Mortgages: strict conditions for lending

Until now, the new rules governing the granting of mortgages have not been mandatory: they were recommendations made to banks by the financial authorities. As of January 1, 2022, as planned by the French Financial Stability Board, these recommendations will become legally binding rules.

Award recommendations transformed into binding rules

At the end of 2019, the French High Council for Financial Stability (HCSF) issued its first recommendation to banks concerning mortgages, tightening lending conditions. A year later, these conditions were eased, to reduce the risk of default and overindebtedness without restricting access to home ownership to a minority of applicants.

From January 1, 2022, as planned by the HCSF, these recommendations concerning the granting of residential mortgages in France will become rules that banks will be obliged to respect. Households' borrowing costs, including insurance, will be capped at 35%. Borrowers' rental income, if any, will not be taken into account in the calculation, as the reliability of these resources is considered insufficient.

The term of the mortgage must not exceed 25 years, or a maximum of 27 years in the case of a VEFA (Vente en l'état futur d'achèvement) purchase, or an older property requiring work representing at least 25% of the transaction price.

Banks will be able to waive these rules for 20% of applications. A minimum of 30% of these exceptions will be for first-time buyers, and 80% will be for mortgages to buy a primary residence.

Banks will be subject to controls by the Autorité de contrôle prudentiel et de résolution (ACPR), and will be liable to financial penalties or reprimands for non-compliance.

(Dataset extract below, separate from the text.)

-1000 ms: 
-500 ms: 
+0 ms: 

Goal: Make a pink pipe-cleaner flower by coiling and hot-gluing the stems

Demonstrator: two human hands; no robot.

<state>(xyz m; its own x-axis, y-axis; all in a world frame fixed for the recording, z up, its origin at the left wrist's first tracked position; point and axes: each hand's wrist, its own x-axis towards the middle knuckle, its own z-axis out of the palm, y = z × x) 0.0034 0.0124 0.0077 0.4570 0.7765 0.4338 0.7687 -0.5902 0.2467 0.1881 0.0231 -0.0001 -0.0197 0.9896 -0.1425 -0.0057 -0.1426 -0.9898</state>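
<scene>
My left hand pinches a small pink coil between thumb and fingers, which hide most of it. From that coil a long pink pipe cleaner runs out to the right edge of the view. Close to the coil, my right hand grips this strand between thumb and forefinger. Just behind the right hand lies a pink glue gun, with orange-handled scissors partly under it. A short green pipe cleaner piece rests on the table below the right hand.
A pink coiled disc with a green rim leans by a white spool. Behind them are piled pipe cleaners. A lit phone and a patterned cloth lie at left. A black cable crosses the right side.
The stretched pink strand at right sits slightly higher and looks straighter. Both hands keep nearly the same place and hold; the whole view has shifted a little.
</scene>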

The risk of non-payment is already very low in France

Most banks were already complying with the HCSF's recommendations, as demonstrated by the drop in the percentage of mortgages granted despite non-compliance.

For example, loans with terms of over 25 years, or those granted despite an effort ratio in excess of 35%, have fallen considerably, from 48.3% to 20.9%, a figure barely exceeding the 20% margin granted by the HCSF to banking institutions.

Despite this compliance with the recommendations, the HCSF intends to eliminate any possibility of unfair competition between banks by making the new mortgage conditions legally binding.

A number of specific French features already considerably limit the risk of non-payment. Firstly, unlike in Spain, French households do not take out variable-rate mortgages, but fixed-rate mortgages in 99.4% of cases in 2020. This means that if interest rates rise during the loan repayment period, the banks bear the consequences.

Borrowers and banks are protected by borrower's insurance, which is compulsory in France, and the amount of the mortgage granted does not depend on the value of the property, but on household income, unlike in the United States.

Last but not least, Crédit Logement, the specialist mortgage guarantor, guarantees around 60% of home loans in France, considerably reducing the risk of non-payment, just like mortgages.

According to the HCSF, these new lending rules do not adversely affect the most disadvantaged profiles: households with annual resources of less than €20,000 account for 10% of loans granted, a share that has remained stable over the past two years.